(Dataset content Opens)
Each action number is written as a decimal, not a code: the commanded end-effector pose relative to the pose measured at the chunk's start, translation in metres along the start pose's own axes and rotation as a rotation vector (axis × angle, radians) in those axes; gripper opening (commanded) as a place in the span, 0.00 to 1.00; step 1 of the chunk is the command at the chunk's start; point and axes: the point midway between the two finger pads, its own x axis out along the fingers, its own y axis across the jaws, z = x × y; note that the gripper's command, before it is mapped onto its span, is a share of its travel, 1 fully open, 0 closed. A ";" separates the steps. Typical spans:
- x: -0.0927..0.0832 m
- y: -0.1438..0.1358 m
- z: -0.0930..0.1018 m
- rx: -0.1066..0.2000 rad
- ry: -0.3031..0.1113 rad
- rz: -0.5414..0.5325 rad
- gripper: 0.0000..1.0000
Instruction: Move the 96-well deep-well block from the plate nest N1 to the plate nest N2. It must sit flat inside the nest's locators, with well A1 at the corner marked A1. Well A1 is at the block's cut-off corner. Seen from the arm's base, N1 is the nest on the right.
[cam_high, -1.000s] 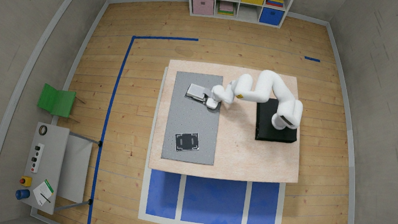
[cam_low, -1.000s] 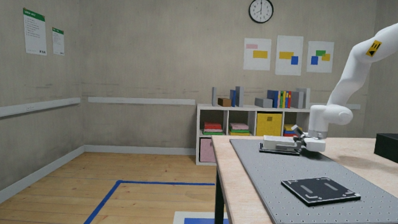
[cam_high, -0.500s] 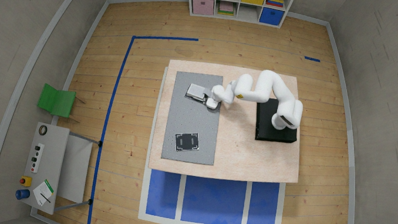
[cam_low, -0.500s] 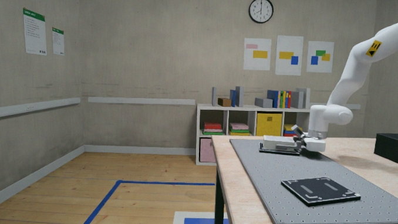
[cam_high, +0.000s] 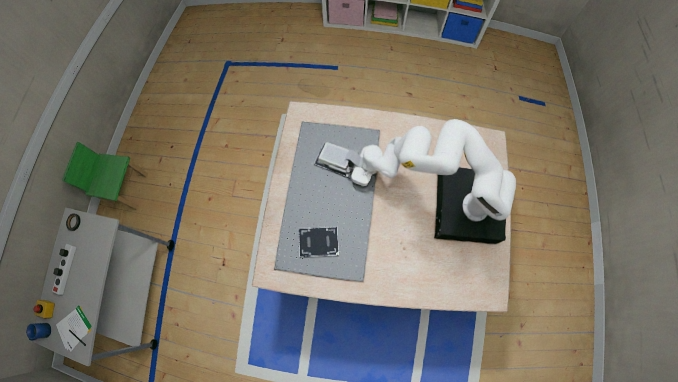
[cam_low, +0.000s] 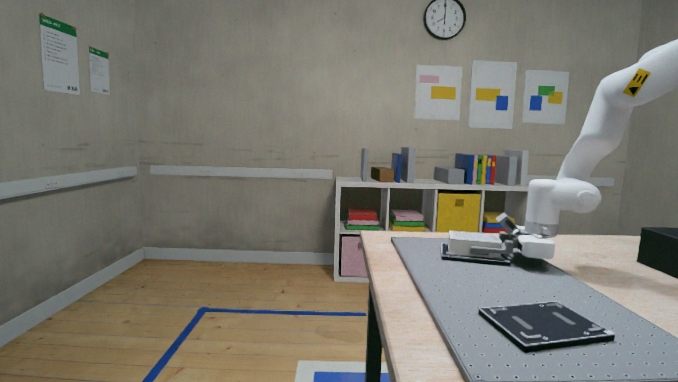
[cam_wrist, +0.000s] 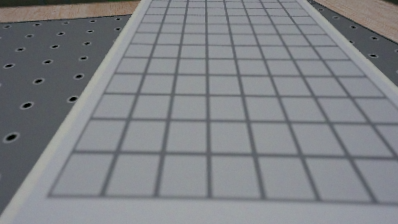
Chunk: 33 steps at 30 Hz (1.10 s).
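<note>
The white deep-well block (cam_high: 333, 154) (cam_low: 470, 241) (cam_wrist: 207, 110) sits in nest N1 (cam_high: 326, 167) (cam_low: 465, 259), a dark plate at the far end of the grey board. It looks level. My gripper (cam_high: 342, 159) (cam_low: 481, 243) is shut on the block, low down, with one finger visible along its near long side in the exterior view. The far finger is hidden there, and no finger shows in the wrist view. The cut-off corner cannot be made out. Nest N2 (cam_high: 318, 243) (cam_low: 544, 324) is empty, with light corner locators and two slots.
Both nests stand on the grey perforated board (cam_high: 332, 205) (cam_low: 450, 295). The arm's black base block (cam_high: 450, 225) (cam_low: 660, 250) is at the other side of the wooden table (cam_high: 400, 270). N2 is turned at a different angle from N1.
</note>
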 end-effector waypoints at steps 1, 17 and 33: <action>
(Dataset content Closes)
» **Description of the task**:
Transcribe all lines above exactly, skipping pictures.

» **Task answer**:
Each action number is written as a decimal, not a code: the commanded end-effector pose relative to the pose measured at the chunk's start, translation in metres along the start pose's own axes and rotation as a rotation vector (axis × angle, radians) in those axes; gripper opening (commanded) as a place in the span, 0.00 to 1.00; step 1 of the chunk is the command at the chunk's start; point and axes: the point midway between the two finger pads, its own x axis out along the fingers, its own y axis across the jaws, z = x × y; note that the gripper's command, before it is mapped onto its span, is a share of its travel, 1 fully open, 0 closed. A ";" separates the steps. Typical spans:
- x: -0.0927..0.0832 m
- y: -0.1438..0.1358 m
- z: -0.0930..0.1018 m
- rx: -0.1066..0.2000 rad
- ry: -0.3031..0.1113 rad
- rz: -0.5414..0.5325 rad
- gripper: 0.0000..1.0000
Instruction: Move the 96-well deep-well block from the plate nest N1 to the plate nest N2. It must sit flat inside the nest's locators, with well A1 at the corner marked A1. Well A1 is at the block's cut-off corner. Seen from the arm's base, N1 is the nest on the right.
[cam_high, -1.000s] 
[cam_low, -1.000s] 
[cam_high, -0.500s] 
[cam_low, -0.500s] 
[cam_high, +0.000s] 
[cam_low, +0.000s] 
[cam_wrist, +0.000s] 
Chunk: 33 steps at 30 Hz (1.10 s).
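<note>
The white deep-well block (cam_high: 333, 154) (cam_low: 470, 241) (cam_wrist: 207, 110) sits in nest N1 (cam_high: 326, 167) (cam_low: 465, 259), a dark plate at the far end of the grey board. It looks level. My gripper (cam_high: 342, 159) (cam_low: 481, 243) is shut on the block, low down, with one finger visible along its near long side in the exterior view. The far finger is hidden there, and no finger shows in the wrist view. The cut-off corner cannot be made out. Nest N2 (cam_high: 318, 243) (cam_low: 544, 324) is empty, with light corner locators and two slots.
Both nests stand on the grey perforated board (cam_high: 332, 205) (cam_low: 450, 295). The arm's black base block (cam_high: 450, 225) (cam_low: 660, 250) is at the other side of the wooden table (cam_high: 400, 270). N2 is turned at a different angle from N1.
</note>
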 end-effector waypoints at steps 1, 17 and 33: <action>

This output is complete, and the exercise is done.